Assignment: Leaving the images aside, transcribe all the data below exactly.

Information supplied:
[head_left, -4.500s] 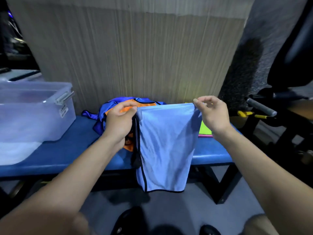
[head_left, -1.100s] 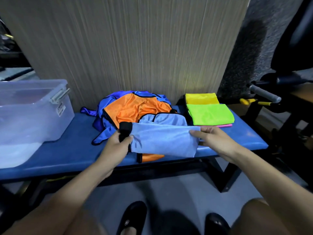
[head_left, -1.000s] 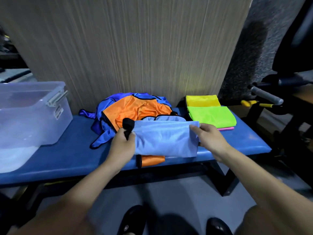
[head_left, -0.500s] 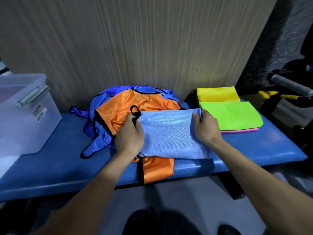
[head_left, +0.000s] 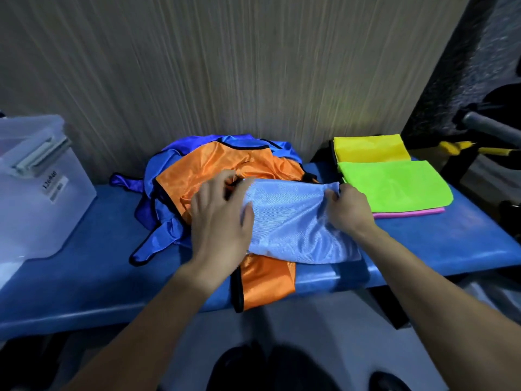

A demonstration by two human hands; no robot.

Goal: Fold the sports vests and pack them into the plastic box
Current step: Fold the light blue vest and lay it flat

Answer to the problem:
[head_left, -4.500s] 
[head_left, -1.100s] 
[head_left, -1.000s] 
[head_left, -0.500s] 
[head_left, +0.000s] 

A demonstration by two human hands; no robot.

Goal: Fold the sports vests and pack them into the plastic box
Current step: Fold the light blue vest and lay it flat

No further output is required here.